In the work in Obscura, Nugent has in mind Charcot's notorious interest in hysteria. In line with other, some very productive areas of his research, he hoped to pin down hysteria as a neurological disorder with a precise location in the body. The bodies involved were "almost exclusively" female, and Charcot employed hypnosis in his efforts to diagnose and treat them. His Thursday morning lectures on hysteria – with patients involved – took on the character of theatrical performances. These days, there is little mention of hysteria in the clinical, 19th century sense of the term, when more than half of all women were presumed to be afflicted by it.

The problem was that, more and more, Charcot’s patients – several of whom became stars and celebrities, were essentially enlisted to perform and represent the condition of hysteria. They were acting out preconceived notions of what it looked like. Charcot embraced the novel technology of photography as a clinical aid in pinpointing and archiving hysterical symptoms, but with the unmistakable effect of encouraging patients to perform for the camera, rather than the camera documenting what was taking place.
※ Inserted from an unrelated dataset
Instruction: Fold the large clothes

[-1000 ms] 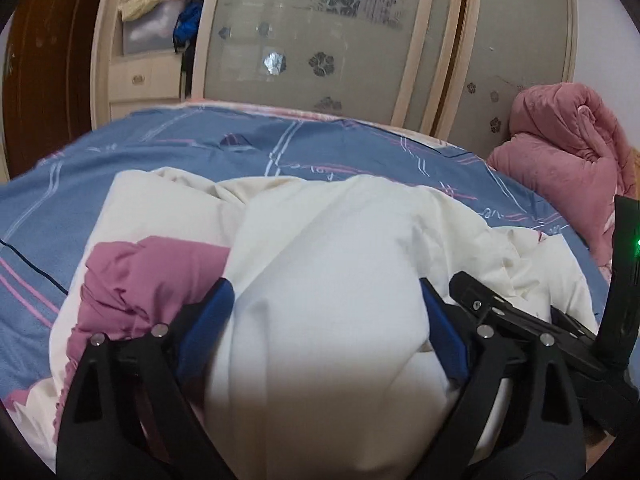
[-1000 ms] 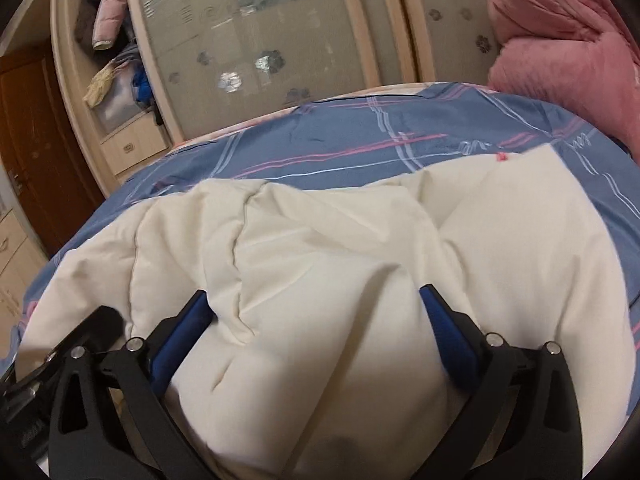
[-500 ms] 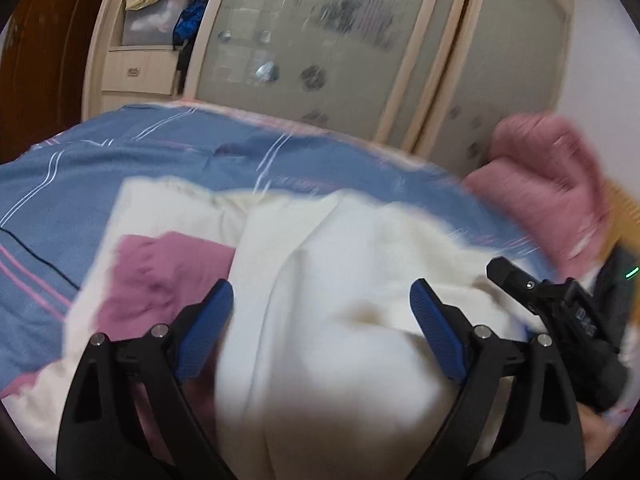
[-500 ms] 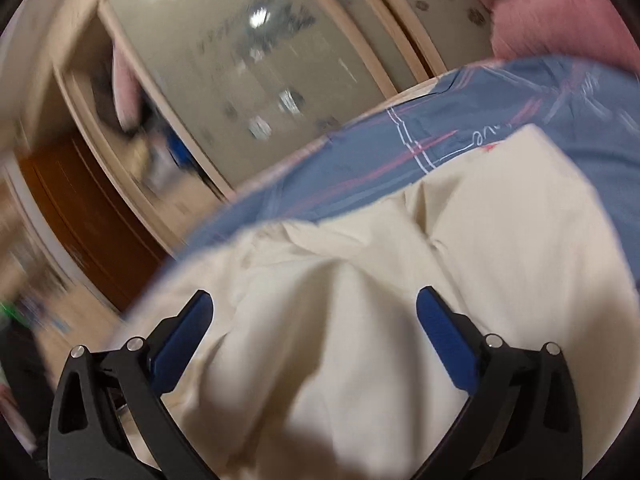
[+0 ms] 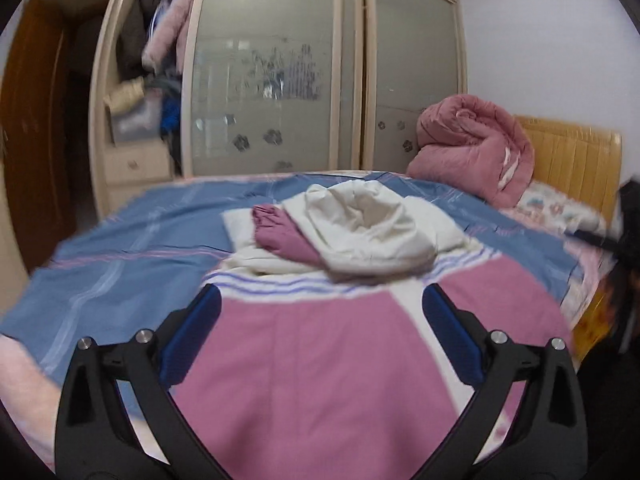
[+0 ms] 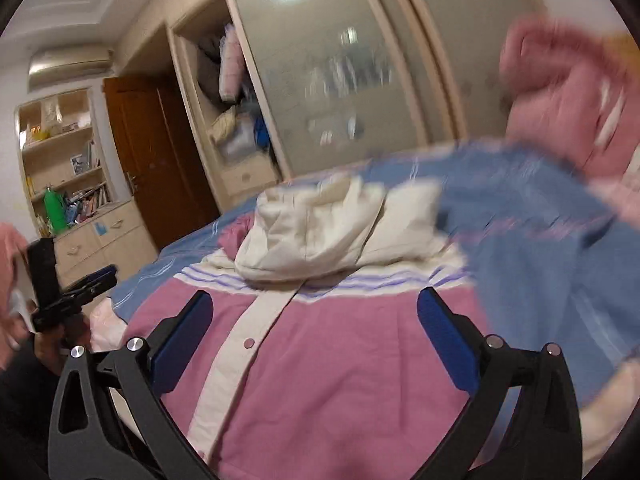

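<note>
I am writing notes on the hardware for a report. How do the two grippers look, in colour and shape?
Both look alike. The left gripper and the right gripper have matte black, angular fingers with triangular cut-outs and round silver bolt heads. Flat blue pads line the inner faces. No cables, markings or sleeves are visible.

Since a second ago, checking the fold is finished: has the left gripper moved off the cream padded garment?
Yes. The left gripper has pulled back toward the bed's near edge; the cream garment now lies far ahead, with the wardrobe door showing full height.
</note>
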The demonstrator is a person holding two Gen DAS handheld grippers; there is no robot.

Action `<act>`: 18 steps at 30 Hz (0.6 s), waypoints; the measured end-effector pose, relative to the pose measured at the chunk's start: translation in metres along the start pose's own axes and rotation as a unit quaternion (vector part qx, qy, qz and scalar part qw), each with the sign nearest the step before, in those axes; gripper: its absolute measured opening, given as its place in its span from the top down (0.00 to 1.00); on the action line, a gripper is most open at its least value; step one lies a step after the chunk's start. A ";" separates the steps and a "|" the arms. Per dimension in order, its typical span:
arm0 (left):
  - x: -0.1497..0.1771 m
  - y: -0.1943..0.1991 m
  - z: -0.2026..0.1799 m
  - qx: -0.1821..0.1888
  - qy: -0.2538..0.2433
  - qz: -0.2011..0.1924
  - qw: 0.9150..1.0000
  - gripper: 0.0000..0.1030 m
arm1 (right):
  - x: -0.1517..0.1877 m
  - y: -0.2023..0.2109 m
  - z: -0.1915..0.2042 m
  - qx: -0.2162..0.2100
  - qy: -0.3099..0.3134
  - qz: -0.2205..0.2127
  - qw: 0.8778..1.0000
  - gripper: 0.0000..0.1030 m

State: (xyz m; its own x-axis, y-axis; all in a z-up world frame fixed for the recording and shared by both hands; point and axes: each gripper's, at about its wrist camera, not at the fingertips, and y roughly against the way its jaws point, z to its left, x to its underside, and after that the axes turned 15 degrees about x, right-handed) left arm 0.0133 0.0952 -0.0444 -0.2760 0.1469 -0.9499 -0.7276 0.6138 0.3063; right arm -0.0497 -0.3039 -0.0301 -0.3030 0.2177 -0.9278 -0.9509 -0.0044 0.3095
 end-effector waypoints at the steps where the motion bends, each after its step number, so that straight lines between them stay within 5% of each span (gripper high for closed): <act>1: 0.005 0.006 -0.005 -0.005 -0.008 0.000 1.000 0.02 | 0.002 0.004 -0.001 0.007 -0.001 -0.003 1.000 0.01; 10: 0.036 0.029 -0.028 -0.034 -0.015 0.041 0.998 0.02 | 0.026 0.030 -0.006 -0.014 -0.026 0.032 0.999 0.01; 18: 0.044 0.038 -0.027 -0.022 0.041 0.043 0.998 0.02 | 0.036 0.043 -0.007 -0.002 0.004 0.052 0.999 0.01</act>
State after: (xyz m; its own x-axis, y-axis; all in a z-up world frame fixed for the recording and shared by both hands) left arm -0.0437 0.1042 -0.0725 -0.3867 0.1327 -0.9126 -0.7262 0.5661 0.3900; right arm -0.1021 -0.3033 -0.0517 -0.4014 0.2071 -0.8922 -0.9142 -0.0307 0.4041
In Nugent’s paintings, photographic source images of the Salpêtrière chapel are presented in distressed form, as though unfocused or wrongly exposed, a visual trope that echoes Andy Warhol’s rough-and-ready screen prints of photographic drop-outs or Gerhard Richter’s scraped, smeared images. They put us at a distance and make the chapel interior hard to read. All the more so when Nugent lays blocks of colour across a view, or applies broad, gestural brush strokes in an Abstract Expressionist manner. In the context, the opacity and excess of these wild brush strokes and imposing blocks of colour could be interpreted as symbolising a state of hysteria. They stand in stark contrast to the forensic clarity of Chardot’s photographs of hysterics or, rather, of women simulating hysteria. Despite their precise and apparently scientific quality, the photographs are in fact inventions, decoys. They are all about performance and tell us nothing of what is actually going on in the women’s minds.

The paintings are sombrely atmospheric. They are concentrated and a bit eerie. Their relationship to Nugent's early work is clear. In the early work, drawing on the tradition of religious iconography, he implied a hidden, sacred content that turned out to be an imposture: someone dressed up as a nun. But somehow the magic of the process held up, in a secular rather a religious way. The magic was the artist's own. In Obscura, the sacred, contemplative space, the chapel, is a site for another kind of imposture: the enactment of an invented notion of hysteria. Yet, again, the magic works. The paintings are charged, haunted and unsettling.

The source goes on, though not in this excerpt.